Junior doctors took part in a series of walkouts in 2016. On two strike days, between 08:00 and 17:00 emergency care wasn’t covered – the first time that had ever happened in the history of the NHS.
Public support for the strike was high, and even after doctors withdrew emergency care, the majority of the public (57%) still supported the strike and believed the government was more at fault (54%).
Hunt – who just today told people not to vote for the ‘populist candidate’ (i.e. his rival Boris Johnson) on account of himself lacking any form of popularity – was also, in 2009 found to have breached expenses rules and ordered to repay more than £9,500 after allowing his agent to stay rent-free in his constituency property, which was designated as his second home.
Mr Hunt had claimed £19,117 in public money towards the property.
As if that weren’t enough, he also has faced criticism for allowing the UK to sell arms to the brutal Saudi regime, which is currently involved in a controversial military campaign of blood-lust in Yemen, not to mention its lack of equality and brutal execution methods back home, with many executions being condemned internationally for being carried out against men and women with mental health disabilities.
A Remain campaigner in the 2016 EU referendum, Mr Hunt has since (following in May’s footsteps) ‘falsely’ said that he would vote Leave in a second vote, yet has ruled-out sticking to the already 3-years-late leave date of the 31st of October.
Vote Jeremy Hunt and we might see another three years of division and anxiety caused by the intentional delay of a democracy-denying remainer government.
There is a reason that so far to date, whilst live, the BBC, radio, and Sky News have all referred to him as “Jeremy C**t”, and it isn’t just the fact that the two words rhyme.

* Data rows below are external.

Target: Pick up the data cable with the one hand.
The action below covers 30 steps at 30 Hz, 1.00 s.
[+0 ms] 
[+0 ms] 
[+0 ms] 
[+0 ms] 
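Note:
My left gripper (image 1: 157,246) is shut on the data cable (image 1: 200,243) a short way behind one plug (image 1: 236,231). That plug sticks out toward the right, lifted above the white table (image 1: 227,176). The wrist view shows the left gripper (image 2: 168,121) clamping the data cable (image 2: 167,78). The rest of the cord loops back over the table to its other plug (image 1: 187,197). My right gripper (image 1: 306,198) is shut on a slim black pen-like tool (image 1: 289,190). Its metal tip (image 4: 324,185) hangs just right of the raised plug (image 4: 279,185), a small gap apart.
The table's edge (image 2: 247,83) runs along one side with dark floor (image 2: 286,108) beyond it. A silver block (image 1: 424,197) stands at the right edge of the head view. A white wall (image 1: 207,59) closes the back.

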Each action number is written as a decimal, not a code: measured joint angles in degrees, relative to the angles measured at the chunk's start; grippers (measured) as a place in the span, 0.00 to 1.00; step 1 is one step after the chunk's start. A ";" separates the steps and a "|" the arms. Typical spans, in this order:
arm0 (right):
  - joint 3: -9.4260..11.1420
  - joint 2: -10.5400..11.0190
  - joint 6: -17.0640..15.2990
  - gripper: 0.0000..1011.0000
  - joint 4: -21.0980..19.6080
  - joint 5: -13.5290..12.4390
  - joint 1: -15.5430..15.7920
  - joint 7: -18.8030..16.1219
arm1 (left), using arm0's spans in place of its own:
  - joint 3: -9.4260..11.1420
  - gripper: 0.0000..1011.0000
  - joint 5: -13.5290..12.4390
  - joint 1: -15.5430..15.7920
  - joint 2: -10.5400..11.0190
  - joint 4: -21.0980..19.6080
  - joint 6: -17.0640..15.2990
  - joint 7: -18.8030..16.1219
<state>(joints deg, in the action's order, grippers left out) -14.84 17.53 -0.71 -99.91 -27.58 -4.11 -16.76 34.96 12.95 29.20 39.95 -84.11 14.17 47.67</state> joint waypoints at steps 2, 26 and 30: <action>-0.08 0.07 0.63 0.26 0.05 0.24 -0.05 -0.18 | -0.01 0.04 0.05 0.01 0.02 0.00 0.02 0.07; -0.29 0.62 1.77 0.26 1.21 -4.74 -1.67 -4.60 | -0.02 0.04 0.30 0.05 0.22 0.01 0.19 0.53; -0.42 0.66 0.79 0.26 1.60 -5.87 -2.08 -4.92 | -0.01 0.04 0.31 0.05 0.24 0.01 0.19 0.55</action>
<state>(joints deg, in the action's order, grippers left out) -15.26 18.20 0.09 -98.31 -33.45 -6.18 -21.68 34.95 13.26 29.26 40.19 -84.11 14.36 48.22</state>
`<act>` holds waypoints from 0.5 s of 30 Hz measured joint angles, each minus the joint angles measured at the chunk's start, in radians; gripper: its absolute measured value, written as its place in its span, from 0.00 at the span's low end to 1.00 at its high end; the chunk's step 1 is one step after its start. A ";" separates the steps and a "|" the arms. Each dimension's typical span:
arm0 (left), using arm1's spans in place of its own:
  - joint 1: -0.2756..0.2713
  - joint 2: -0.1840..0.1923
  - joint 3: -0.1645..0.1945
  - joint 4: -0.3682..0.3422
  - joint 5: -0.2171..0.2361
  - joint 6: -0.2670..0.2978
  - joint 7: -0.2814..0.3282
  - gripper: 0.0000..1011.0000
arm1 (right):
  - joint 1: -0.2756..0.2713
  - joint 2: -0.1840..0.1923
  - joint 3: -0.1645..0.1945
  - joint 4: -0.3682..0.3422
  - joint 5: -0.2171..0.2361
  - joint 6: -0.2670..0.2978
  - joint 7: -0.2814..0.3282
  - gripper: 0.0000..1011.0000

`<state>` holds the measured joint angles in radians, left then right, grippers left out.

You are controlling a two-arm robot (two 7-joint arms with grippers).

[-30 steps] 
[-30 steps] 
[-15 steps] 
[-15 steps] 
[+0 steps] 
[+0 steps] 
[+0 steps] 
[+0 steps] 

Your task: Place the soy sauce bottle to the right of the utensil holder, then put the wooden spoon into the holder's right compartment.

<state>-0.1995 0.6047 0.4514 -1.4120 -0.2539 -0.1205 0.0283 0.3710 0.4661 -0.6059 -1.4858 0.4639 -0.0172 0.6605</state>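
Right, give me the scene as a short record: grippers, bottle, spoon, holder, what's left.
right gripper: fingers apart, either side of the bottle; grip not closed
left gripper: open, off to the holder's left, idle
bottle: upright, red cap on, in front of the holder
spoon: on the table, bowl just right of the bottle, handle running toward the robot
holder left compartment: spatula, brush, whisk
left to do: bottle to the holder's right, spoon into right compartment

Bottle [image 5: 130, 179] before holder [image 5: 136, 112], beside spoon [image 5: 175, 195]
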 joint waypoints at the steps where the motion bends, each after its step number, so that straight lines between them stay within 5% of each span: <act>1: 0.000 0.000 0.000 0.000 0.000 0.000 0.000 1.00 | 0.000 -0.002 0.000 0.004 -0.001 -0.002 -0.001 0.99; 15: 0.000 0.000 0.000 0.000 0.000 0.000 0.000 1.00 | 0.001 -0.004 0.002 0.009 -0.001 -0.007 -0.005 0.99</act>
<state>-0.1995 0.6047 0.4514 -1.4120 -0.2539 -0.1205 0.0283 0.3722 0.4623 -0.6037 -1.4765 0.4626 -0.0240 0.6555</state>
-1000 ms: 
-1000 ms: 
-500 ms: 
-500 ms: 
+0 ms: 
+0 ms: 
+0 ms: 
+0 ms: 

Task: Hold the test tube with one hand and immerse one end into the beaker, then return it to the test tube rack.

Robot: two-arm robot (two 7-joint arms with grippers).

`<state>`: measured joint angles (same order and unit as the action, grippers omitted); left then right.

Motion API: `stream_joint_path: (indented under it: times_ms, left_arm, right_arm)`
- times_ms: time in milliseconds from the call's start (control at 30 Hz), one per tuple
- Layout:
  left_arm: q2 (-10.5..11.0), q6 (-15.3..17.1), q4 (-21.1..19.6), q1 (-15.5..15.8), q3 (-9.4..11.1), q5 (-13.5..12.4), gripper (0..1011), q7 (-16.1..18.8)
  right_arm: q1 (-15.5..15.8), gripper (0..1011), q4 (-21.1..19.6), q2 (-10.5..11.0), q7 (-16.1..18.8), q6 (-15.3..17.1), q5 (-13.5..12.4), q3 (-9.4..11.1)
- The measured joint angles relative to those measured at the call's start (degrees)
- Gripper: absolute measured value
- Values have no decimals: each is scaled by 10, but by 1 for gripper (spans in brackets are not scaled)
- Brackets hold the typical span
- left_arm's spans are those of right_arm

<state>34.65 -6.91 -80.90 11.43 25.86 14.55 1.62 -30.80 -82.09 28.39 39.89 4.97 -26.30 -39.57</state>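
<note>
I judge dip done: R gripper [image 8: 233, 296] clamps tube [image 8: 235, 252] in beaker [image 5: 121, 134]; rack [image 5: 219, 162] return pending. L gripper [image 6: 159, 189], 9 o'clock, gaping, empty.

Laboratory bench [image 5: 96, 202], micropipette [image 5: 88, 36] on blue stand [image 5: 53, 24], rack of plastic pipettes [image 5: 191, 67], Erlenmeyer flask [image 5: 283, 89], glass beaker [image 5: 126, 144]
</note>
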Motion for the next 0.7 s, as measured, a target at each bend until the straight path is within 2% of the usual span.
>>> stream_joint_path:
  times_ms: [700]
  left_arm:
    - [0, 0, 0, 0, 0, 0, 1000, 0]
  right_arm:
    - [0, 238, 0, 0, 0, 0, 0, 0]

In June this year, Justin Webb was looking at the newspapers on BBC Radio 4’s flagship Today program when he said: “The paper says that Health Secretary Jeremy C**t … Hunt is understood to favour a cap on social care.”
Eight years earlier on the same program, presenter James Naughtie said the line: “After the news we’ll be talking to Jeremy C**t.” Upon his retirement from the show in 2015, Naughtie revealed that his colleagues bought him a bottle of champagne to celebrate.
This year, however, the country will only be celebrating if Boris Johnson is voted-in and Brexit is finally delivered and put to bed. The alternative – another remainer at the helm, another intentional spanner in the works, and further bumbling delays and shots at delivering a remain in all but name ‘deal’ – will leave us all popping the champagne back into the fridge and, once again, rolling our eyes in hope that one day this nightmare will all be over and we can finally pop that cork.